As for closer air links, just how important those are can be seen in the recent expansion into Scotland of a New York company specializing in databases for the pharmaceutical and biotechnology industries.
Robert Merold, CEO of Cognia, said direct flights linking Edinburgh with Newark Liberty International Airport in New Jersey is one key reason why his company has found Scotland an attractive place to do business: “Practically speaking, it’s easier to get to Scotland than it is to get to California.”
Cognia opened its Development Center in Edinburgh in March 2005 as part of a text-mining program for life sciences developed with the University of Edinburgh. Cognia sought to draw on the university’s strength in natural-language processing.

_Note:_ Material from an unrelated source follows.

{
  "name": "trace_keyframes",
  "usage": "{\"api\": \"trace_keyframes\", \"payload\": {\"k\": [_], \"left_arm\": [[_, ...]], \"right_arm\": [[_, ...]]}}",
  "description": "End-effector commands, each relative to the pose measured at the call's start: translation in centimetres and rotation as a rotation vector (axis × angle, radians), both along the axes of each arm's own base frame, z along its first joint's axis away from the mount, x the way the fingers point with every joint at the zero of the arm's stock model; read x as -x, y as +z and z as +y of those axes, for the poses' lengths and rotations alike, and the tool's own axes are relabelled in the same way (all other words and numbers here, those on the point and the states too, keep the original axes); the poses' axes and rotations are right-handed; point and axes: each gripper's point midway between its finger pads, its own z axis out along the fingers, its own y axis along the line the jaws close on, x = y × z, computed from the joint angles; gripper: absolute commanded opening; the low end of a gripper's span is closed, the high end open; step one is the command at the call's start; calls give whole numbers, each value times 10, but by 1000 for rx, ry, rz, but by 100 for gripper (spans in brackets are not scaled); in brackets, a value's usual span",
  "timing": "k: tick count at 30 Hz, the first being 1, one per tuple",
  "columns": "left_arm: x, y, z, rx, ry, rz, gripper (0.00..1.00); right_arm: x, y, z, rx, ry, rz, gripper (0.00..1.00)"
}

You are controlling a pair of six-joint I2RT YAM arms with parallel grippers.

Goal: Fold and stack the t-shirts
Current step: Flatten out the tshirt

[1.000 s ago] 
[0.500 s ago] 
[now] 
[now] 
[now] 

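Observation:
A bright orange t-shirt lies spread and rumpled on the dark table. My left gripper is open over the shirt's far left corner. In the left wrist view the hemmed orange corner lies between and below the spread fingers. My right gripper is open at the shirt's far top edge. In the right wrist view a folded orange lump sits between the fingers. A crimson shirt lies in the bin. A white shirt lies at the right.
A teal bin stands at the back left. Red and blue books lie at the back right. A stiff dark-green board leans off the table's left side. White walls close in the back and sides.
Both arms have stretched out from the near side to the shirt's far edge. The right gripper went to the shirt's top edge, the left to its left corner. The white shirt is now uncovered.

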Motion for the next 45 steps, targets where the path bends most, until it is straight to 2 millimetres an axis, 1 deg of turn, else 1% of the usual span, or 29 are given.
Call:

As it needed to hire more IT professionals, the company outgrew its first office and moved to a business park in the city’s outskirts before returning to Edinburgh. During a second expansion of that office, the company explored offshoring before concluding that it made more sense to grow in Scotland. The cost of that expansion, Merold said, was less than would have been in the US.
“We saw both the quality of the work force and the ability to hire were such that we stepped it up to about 25 [employees] by the beginning of this year,” Merold said.
Cambridge’s bio cluster has proven attractive enough for Cognia to also explore expanding there as well, he added. But the university program proved attractive enough for the company to grow in one location so far.
“We could have gone to Cambridge. We could have gone to Northern Ireland. But Scotland had at least equal to if not better skill sets and resources for all the other things we needed,” Merold said. “You have a world-class caliber of skill sets and universities. Second you have English as a primary language. That has very important dimensions for our business.”
Last March, Cognia announced plans to expand its Scottish operations by creating a new operations center in Edinburgh that would commercialize and deploy text mining systems allowing PhD-level curators to analyze and extract information from large quantities of scientific text.
Cognia now has about 50 employees in Scotland – about half of whom were hired for the operations-center project, announced last March. The remaining 25 new employees are due to be hired by the fall. Scotland has a large pool of PhDs in molecular biology – a skill especially sought by the company.
“The biggest challenge for Scotland is to learn how to continue to learn how to support and promote small businesses,” Merold said. “Governments tend to look at, ‘Can I do a big deal with a big company which means tons of jobs?’ But it’s really the small companies that do the bulk of the job creation.”